**What is being asked**
Repeat every line of the listing below exactly, minus the pictures.

**Dataset entries**
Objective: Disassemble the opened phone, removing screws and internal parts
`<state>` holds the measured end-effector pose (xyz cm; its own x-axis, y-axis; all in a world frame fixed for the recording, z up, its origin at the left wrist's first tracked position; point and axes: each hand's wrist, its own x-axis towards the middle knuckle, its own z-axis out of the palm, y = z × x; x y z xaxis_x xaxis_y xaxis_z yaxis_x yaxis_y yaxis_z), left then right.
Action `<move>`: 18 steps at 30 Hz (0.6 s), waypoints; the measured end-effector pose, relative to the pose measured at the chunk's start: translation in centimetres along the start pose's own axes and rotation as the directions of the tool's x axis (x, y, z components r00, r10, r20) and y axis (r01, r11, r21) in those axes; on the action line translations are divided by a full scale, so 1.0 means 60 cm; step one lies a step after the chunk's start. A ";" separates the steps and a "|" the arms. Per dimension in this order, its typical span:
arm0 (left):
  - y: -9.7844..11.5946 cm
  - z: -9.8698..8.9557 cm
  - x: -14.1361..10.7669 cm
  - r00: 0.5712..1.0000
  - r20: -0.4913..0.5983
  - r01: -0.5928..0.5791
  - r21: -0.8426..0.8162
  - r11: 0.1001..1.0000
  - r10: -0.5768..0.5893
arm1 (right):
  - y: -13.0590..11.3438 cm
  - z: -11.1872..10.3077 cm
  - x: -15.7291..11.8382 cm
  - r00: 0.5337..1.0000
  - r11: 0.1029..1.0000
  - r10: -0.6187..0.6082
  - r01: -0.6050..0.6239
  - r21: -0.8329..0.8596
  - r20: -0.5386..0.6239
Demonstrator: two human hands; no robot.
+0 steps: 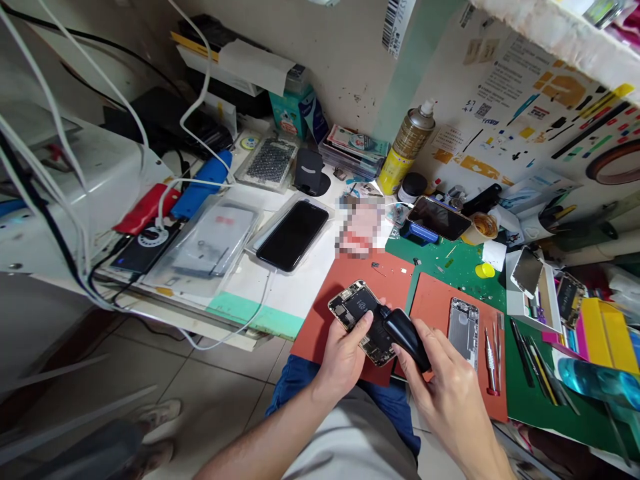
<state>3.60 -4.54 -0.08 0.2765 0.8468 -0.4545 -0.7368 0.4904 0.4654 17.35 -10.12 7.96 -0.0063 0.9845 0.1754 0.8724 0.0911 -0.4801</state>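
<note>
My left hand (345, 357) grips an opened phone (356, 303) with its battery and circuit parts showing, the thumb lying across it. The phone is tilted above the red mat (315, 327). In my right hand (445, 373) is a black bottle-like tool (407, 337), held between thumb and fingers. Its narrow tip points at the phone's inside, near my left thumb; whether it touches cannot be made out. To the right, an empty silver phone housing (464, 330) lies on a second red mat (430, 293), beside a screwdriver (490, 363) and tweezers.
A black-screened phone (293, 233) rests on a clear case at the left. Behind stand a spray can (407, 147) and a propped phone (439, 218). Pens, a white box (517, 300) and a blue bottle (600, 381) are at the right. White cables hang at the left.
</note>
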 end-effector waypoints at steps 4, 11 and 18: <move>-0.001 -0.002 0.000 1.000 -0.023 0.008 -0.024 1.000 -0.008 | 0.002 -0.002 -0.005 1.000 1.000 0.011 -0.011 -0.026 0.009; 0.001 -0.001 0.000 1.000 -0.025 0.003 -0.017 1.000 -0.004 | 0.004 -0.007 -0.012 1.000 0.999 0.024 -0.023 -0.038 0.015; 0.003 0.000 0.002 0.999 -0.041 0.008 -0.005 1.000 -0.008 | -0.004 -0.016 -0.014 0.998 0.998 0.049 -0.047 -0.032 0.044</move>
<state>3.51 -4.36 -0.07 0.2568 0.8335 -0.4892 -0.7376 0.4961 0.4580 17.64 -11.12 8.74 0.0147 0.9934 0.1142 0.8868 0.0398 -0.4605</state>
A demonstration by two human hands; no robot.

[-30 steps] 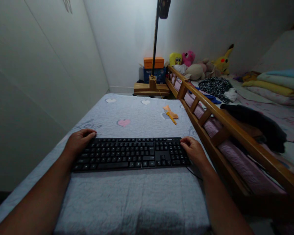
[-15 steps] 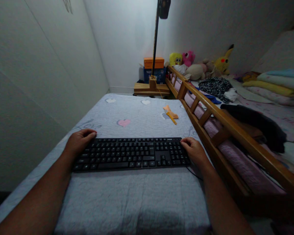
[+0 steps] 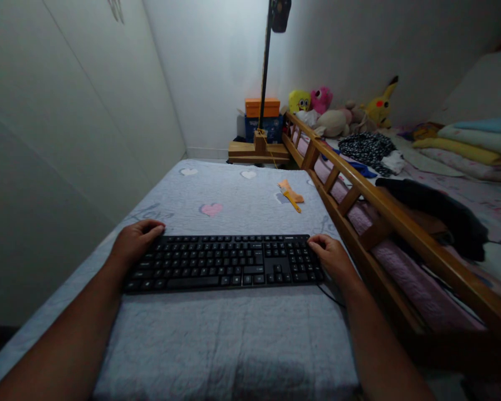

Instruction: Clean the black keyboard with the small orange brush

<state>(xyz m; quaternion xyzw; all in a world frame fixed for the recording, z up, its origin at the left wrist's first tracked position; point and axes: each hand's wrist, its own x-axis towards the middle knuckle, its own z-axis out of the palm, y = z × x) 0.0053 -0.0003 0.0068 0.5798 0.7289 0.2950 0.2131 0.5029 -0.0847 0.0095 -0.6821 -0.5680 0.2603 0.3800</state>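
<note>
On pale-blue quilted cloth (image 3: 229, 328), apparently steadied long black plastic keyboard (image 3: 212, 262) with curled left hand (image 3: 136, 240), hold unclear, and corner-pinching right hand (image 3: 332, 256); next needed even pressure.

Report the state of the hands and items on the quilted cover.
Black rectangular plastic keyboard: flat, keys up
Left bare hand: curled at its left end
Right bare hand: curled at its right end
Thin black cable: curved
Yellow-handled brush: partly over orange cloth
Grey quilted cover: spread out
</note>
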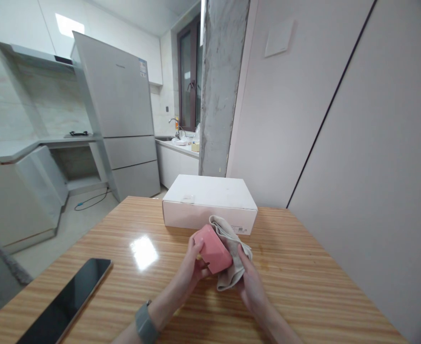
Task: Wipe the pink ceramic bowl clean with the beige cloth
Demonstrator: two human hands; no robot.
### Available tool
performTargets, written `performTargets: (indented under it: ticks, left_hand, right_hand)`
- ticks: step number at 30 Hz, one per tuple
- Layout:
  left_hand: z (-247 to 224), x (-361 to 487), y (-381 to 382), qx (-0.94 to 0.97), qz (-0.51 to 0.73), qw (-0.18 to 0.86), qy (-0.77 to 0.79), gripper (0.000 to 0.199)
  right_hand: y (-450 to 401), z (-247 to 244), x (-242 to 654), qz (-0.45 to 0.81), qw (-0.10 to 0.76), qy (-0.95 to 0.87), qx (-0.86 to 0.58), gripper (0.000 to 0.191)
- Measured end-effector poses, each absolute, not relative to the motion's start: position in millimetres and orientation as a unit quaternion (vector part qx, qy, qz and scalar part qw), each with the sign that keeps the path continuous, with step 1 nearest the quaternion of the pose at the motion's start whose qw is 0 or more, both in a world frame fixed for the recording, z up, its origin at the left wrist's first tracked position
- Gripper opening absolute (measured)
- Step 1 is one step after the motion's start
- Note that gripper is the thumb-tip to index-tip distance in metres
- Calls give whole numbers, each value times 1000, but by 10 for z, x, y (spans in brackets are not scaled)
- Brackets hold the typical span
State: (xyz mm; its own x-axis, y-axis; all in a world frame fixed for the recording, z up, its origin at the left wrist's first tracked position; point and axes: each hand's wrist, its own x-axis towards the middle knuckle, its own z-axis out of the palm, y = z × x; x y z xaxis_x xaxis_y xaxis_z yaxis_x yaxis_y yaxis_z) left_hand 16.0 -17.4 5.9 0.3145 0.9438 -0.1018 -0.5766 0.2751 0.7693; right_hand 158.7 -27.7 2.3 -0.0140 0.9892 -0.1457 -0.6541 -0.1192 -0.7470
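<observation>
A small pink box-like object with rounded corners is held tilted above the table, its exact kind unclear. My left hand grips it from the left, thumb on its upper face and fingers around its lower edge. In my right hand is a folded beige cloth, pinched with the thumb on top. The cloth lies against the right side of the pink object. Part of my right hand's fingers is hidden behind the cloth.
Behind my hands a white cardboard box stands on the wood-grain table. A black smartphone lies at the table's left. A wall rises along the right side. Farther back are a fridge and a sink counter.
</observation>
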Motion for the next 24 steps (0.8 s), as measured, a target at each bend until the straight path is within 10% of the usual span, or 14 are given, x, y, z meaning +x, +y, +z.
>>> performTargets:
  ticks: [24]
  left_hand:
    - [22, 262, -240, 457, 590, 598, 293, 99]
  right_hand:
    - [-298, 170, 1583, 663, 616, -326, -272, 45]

**Exercise output**
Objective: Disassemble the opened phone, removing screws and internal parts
`<state>` holds the measured end-effector pose (xyz cm; its own x-axis, y-axis; all in a world frame fixed for the recording, z up, its origin at the left wrist's first tracked position; point and axes: each hand's wrist, its own x-axis towards the middle knuckle, its own z-axis out of the palm, y = z × x; x y z xaxis_x xaxis_y xaxis_z yaxis_x yaxis_y yaxis_z), left then right.
Action `<move>`: 18 steps at 30 Hz (0.6 s), waypoints; the measured end-effector pose, relative to the pose measured at the chunk's start: translation in centimetres along the start pose's own axes and rotation as the directions of the tool's x axis (x, y, z components r00, r10, r20) and y axis (r01, r11, r21) in those axes; on the action line translations are divided by a full scale, so 1.0 means 60 cm; step one lies a step after the chunk's start. A ";" separates the steps and a "|" the arms. Per dimension in this order, its typical span:
arm0 (left):
  - y: -9.7844..11.5946 cm
  - z: -9.8698..8.9557 cm
  - x: -14.1361..10.7669 cm
  - r00: 0.5712..1.0000
  - r20: -0.4913..0.5983
  - r01: -0.5928..0.5791
  - r21: -0.8426..0.8162
  - r11: 0.1001..1.0000
  - r10: -0.5768..0.5893
arm1 (right):
  - y: -13.0590..11.3438 cm
  - z: -11.1872..10.3077 cm
  - x: -15.7291..11.8382 cm
  - r00: 0.5337..1.0000
  - r11: 0.1029..1.0000
  - r10: -0.6187..0.6082
  - r01: -0.6050..0.6239
  - r21: -0.8329..0.8596
  - r20: -0.5386..0.6239
Demonstrator: two human hands; no robot.
+0 steps: 
<state>3.60 -4.54 -0.08 0.2765 0.8468 -0.4545 -0.7368 0.4904 0.4654 17.35 -10.12 7.96 -0.0063 0.9845 0.1754 0.8724 0.0911 -0.4801</state>
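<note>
My left hand (345, 357) grips an opened phone (356, 303) with its battery and circuit parts showing, the thumb lying across it. The phone is tilted above the red mat (315, 327). In my right hand (445, 373) is a black bottle-like tool (407, 337), held between thumb and fingers. Its narrow tip points at the phone's inside, near my left thumb; whether it touches cannot be made out. To the right, an empty silver phone housing (464, 330) lies on a second red mat (430, 293), beside a screwdriver (490, 363) and tweezers.
A black-screened phone (293, 233) rests on a clear case at the left. Behind stand a spray can (407, 147) and a propped phone (439, 218). Pens, a white box (517, 300) and a blue bottle (600, 381) are at the right. White cables hang at the left.
</note>
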 end-effector waypoints at steps 4, 11 and 18: <move>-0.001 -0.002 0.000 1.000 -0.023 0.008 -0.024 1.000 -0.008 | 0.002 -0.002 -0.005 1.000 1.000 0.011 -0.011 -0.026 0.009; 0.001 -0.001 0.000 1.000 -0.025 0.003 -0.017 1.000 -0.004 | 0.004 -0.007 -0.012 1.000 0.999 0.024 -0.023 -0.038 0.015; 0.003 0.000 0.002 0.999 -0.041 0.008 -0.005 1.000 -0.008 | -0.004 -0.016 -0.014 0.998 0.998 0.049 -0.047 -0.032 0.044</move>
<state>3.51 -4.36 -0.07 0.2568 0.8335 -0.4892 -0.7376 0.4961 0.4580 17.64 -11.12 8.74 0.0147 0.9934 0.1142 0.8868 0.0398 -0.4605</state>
A demonstration by two human hands; no robot.

[-30 steps] 
[-15 steps] 
[+0 steps] 

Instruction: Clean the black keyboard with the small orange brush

<state>(xyz m; quaternion xyzw; all in a world frame fixed for the recording, z up, its origin at the left wrist's first tracked position; point and axes: each hand's wrist, its own x-axis towards the middle knuckle, its own z-axis out of the palm, y = z × x) 0.0053 -0.0003 0.0068 0.5798 0.7289 0.2950 0.2131 0.5029 -0.0847 0.0095 -0.6821 -0.5680 0.2603 0.3800</state>
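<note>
On pale-blue quilted cloth (image 3: 229, 328), apparently steadied long black plastic keyboard (image 3: 212, 262) with curled left hand (image 3: 136, 240), hold unclear, and corner-pinching right hand (image 3: 332, 256); next needed even pressure.

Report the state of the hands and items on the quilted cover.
Black rectangular plastic keyboard: flat, keys up
Left bare hand: curled at its left end
Right bare hand: curled at its right end
Thin black cable: curved
Yellow-handled brush: partly over orange cloth
Grey quilted cover: spread out
</note>
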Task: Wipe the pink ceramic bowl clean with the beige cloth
Demonstrator: two human hands; no robot.
### Available tool
performTargets, written `performTargets: (indented under it: ticks, left_hand, right_hand)`
- ticks: step number at 30 Hz, one per tuple
- Layout:
  left_hand: z (-247 to 224), x (-361 to 487), y (-381 to 382), qx (-0.94 to 0.97), qz (-0.51 to 0.73), qw (-0.18 to 0.86), qy (-0.77 to 0.79), gripper (0.000 to 0.199)
  right_hand: y (-450 to 401), z (-247 to 244), x (-242 to 654), qz (-0.45 to 0.81), qw (-0.10 to 0.76), qy (-0.95 to 0.87), qx (-0.86 to 0.58), gripper (0.000 to 0.191)
- Measured end-effector poses, each absolute, not relative to the motion's start: position in millimetres and orientation as a unit quaternion (vector part qx, qy, qz and scalar part qw), each with the sign that keeps the path continuous, with step 1 nearest the quaternion of the pose at the motion's start whose qw is 0 or more, both in a world frame fixed for the recording, z up, its origin at the left wrist's first tracked position
- Gripper opening absolute (measured)
- Step 1 is one step after the motion's start
- Note that gripper is the thumb-tip to index-tip distance in metres
- Calls give whole numbers, each value times 1000, but by 10 for z, x, y (spans in brackets are not scaled)
- Brackets hold the typical span
State: (xyz mm; its own x-axis, y-axis; all in a world frame fixed for the recording, z up, its origin at the left wrist's first tracked position; point and axes: each hand's wrist, its own x-axis towards the middle knuckle, its own z-axis out of the palm, y = z × x; x y z xaxis_x xaxis_y xaxis_z yaxis_x yaxis_y yaxis_z) left_hand 16.0 -17.4 5.9 0.3145 0.9438 -0.1018 -0.5766 0.2751 0.7693; right_hand 158.7 -27.7 2.3 -0.0140 0.9892 -0.1457 -0.6541 -0.1192 -0.7470
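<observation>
A small pink box-like object with rounded corners is held tilted above the table, its exact kind unclear. My left hand grips it from the left, thumb on its upper face and fingers around its lower edge. In my right hand is a folded beige cloth, pinched with the thumb on top. The cloth lies against the right side of the pink object. Part of my right hand's fingers is hidden behind the cloth.
Behind my hands a white cardboard box stands on the wood-grain table. A black smartphone lies at the table's left. A wall rises along the right side. Farther back are a fridge and a sink counter.
</observation>
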Motion for the next 24 steps (0.8 s), as measured, a target at each bend until the straight path is within 10% of the usual span, or 14 are given, x, y, z meaning +x, +y, +z.
>>> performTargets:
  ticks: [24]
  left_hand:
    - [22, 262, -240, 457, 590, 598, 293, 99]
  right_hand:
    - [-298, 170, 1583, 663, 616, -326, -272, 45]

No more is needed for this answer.